Full Stack Software Engineer
- Full-time
Company Description
We are SGS – the world's leading testing, inspection and certification company. Today, that mission is driven by data and technology. With 99,500 employees across 2,500 locations, we have a unique opportunity to build world-class digital products. We are now launching a new AI Hub in Madrid to do just that.
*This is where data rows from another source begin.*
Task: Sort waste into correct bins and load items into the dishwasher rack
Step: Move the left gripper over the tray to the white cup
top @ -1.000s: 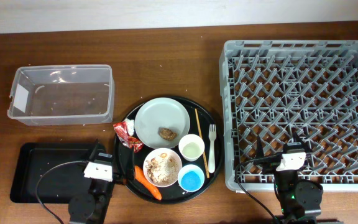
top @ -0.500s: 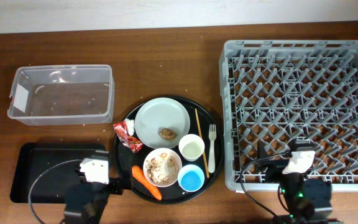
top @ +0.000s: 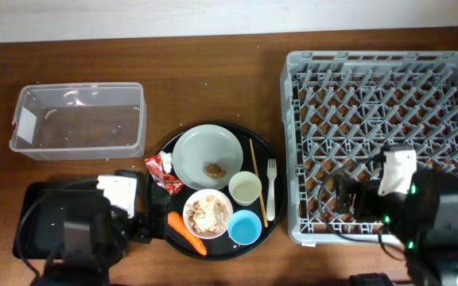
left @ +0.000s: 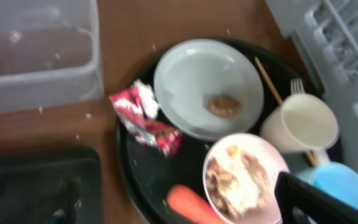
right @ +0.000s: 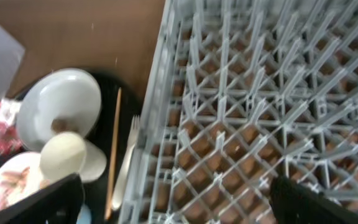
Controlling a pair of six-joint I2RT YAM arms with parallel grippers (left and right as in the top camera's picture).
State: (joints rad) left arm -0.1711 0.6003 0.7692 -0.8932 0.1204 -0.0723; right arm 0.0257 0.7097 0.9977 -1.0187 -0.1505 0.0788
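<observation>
On the round black tray [top: 156, 208] lie a pale plate [top: 201, 151] with a brown scrap [top: 213, 169], a red wrapper [top: 162, 173], a white bowl [top: 207, 213] of food scraps, an orange carrot [top: 186, 232], a white cup [top: 245, 188], a blue cup [top: 245, 229], a white fork [top: 271, 191] and a chopstick [top: 258, 183]. My left gripper [top: 139, 225] is open and empty over the tray's left edge, above the carrot [left: 191, 205]. My right gripper [top: 345, 199] is open and empty over the grey rack [top: 384, 95], at its front left. No tissue shows.
The clear tub [top: 78, 119] stands at the back left. The shallow black tray [top: 34, 202] lies at the front left, partly under my left arm. The rack's pegs [right: 247, 106] stand below my right gripper.
Both arms have risen towards the camera. The left arm moved a little left over the shallow tray. The right arm moved back and right over the rack.
</observation>
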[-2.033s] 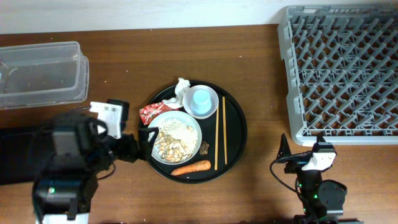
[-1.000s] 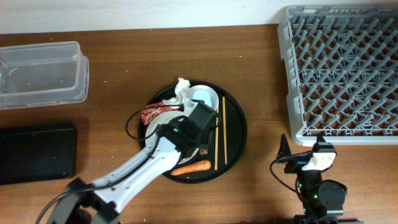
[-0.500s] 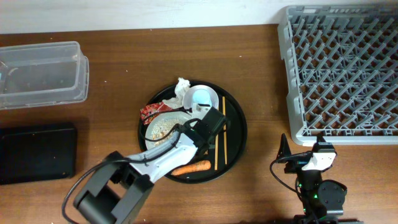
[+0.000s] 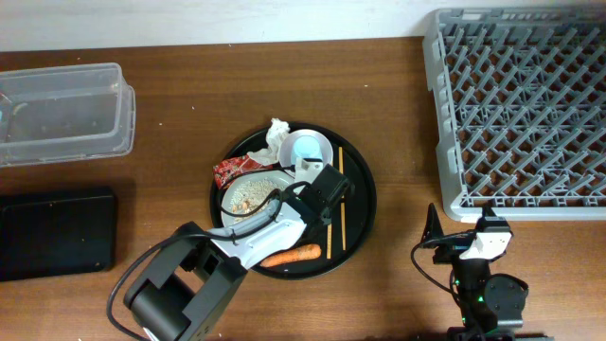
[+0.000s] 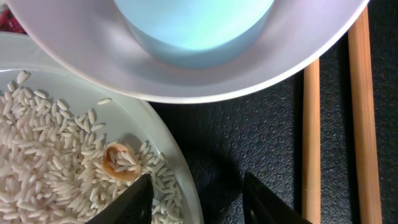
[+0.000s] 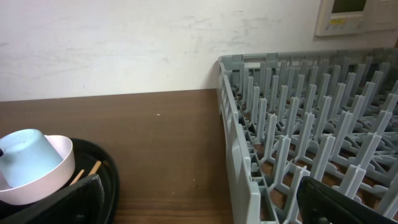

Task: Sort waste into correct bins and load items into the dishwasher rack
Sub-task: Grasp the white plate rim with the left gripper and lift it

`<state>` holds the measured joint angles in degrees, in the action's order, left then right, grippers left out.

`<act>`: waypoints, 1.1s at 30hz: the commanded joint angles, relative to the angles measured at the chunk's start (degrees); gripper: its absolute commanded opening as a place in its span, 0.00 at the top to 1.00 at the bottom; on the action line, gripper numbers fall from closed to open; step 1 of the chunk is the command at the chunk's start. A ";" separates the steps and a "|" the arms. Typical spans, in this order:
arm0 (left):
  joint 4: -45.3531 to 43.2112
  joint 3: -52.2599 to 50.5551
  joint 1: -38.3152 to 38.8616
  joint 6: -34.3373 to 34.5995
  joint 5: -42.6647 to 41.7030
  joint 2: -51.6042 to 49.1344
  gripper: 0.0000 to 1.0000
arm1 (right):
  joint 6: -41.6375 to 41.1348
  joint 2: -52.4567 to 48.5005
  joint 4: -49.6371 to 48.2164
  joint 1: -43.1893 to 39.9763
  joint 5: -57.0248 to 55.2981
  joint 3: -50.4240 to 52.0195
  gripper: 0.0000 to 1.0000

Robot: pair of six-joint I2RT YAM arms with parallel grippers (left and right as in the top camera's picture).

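On the round black tray (image 4: 360, 204), mid-surface | left gripper (image 5: 196, 199) had arrived from the near left, jaws narrowing yet still apart astride the rim of the white plate (image 5: 163, 140) | plate grasp seemed imminent | right gripper (image 6: 199, 202) idle, jaws spread wide.

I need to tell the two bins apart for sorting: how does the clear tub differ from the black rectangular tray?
The clear tub is see-through, with the table showing beneath; the black rectangular tray is opaque. The tub has taller walls; the tray looks shallow. The tub lies farther back, the tray nearer the front edge. Both are rectangular, similar in size, and left of the round tray.
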<state>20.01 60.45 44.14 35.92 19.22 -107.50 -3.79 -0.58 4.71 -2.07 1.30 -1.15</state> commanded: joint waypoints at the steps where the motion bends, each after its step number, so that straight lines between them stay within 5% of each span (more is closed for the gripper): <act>1: 0.39 0.59 0.24 0.94 0.39 -1.62 0.59 | 0.33 0.39 -0.20 -0.26 -0.52 0.83 0.02; 5: 4.42 1.88 0.22 0.92 6.97 -1.49 0.64 | 0.33 0.39 -0.20 -0.26 -0.52 0.83 0.02; 7: 5.35 2.19 0.33 0.92 6.97 -1.49 0.73 | 0.33 0.39 -0.20 -0.26 -0.52 0.83 0.02; 22: 6.45 2.29 2.62 0.50 7.61 -1.49 0.99 | 0.33 0.39 -0.20 -0.26 -0.52 0.83 0.02; 33: 20.90 13.44 2.64 0.50 8.26 -1.44 0.99 | 0.33 0.39 -0.20 -0.26 -0.52 0.83 0.02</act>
<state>39.33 71.53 46.76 36.27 26.87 -108.40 -3.79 -0.58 4.71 -2.07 1.28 -1.15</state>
This is your opportunity to build the foundational platform that will power our entire engineering organization.
Job Description
We are hiring a Full-Stack Engineer to build the core cloud platform that powers AI adoption across SGS. This is a hands-on engineering role where you will design and implement the foundational services, UIs, and tooling that allow AI engineers, software developers, and business teams to rapidly assemble solutions using reusable “Lego Bricks” (microservices, AI agents, data pipelines, and MLOps components).
You will work side-by-side with AI engineers, delivering microservices, internal tools, lightweight UIs, and developer-facing components that make AI delivery fast, compliant, and scalable.
We are at an early stage — this role is for someone who wants to move fast, learn fast, and build from scratch.
What You'll Build and Own
- Cloud Platform Foundations
Build the first version of our internal developer platform using Go, lightweight HTML templates,and server-driven rendering.
Design and implement core microservices (identity, data access, orchestration, monitoring, usage metering, etc.).
Establish clean, composable service boundaries enabling AI teams to plug in new “bricks” easily.
- Web & UI Layer for AI Products and Tools
Deliver pragmatic UIs using Go templates and pure HTML initially, then evolve toward a Go + Tailwind CSS + Templ + HTMX architecture.
- Build internal dashboards, admin tools, observability screens, and orchestration interfaces for AI agents and ML workflows.
- Developer Experience (DX) & Internal APIs
Create APIs, CLIs, and utilities that enable AI engineers to deploy models, create agentic workflows, and integrate with shared components.
Implement standards for API ergonomics, microservice contracts, and versioning.
- MLOps & AI Agent Enablement
Collaborate with AI engineers to support model deployment, evaluation tooling, vector DB access, and agent orchestration.
Provide the infrastructure primitives that allow the business teams to scale prototypes into production systems.
- Building for Speed and Evolution
- Ship fast, iterate fast: deliver valuable slices of functionality while the platform is still taking shape.
- Help shape the architectural blueprint for a scalable platform as the organization grows.
Qualifications
Required Technical Skills
- Strong engineering foundations with microservices, concurrency applying design patterns, 12 factor app principles and having a tidy first mindset.
- Solid background in REST APIs, event-driven services and distributed systems.
- Practical knowledge of cloud environments (AWS, GCP, or Azure).
- Experience with Docker, containerized development, and CI/CD pipelines.
- Understanding of MLOps concepts.
Bonus
- Familiarity / Some level of expertise with Go and/or Python.
- Experience with HTML, CSS, and server-side rendering frameworks (Go templates, etc.).
- Experience with microservice-first architectures.
- Exposure to LLM-powered applications, agent frameworks, or vector databases.
- Experience building internal developer tools or platforms.
- Familiarity with Kubernetes or serverless frameworks.
- Experience in early-stage, high-velocity environments.
Who You Are
- A pragmatic builder: You love shipping functional products quickly and evolving them with feedback.
- A full-stack problem solver comfortable moving across backend, frontend, and cloud.- A systems thinker who cares about architecture and platform foundations.
- A collaborator who enjoys working with AI engineers, product managers, and business partners.
- An owner who delivers reliable, scalable, maintainable systems.
Additional Information
What We Offer
High impact from day one: Build the platform powering SGS's global AI strategy.
Startup speed with enterprise scale and resources.
Competitive compensation aligned with the strategic importance of the role.
Opportunity to work on unique industrial and scientific datasets across materials science, supply chains, and sustainability.
Growth paths into platform engineering, architecture, or technical leadership.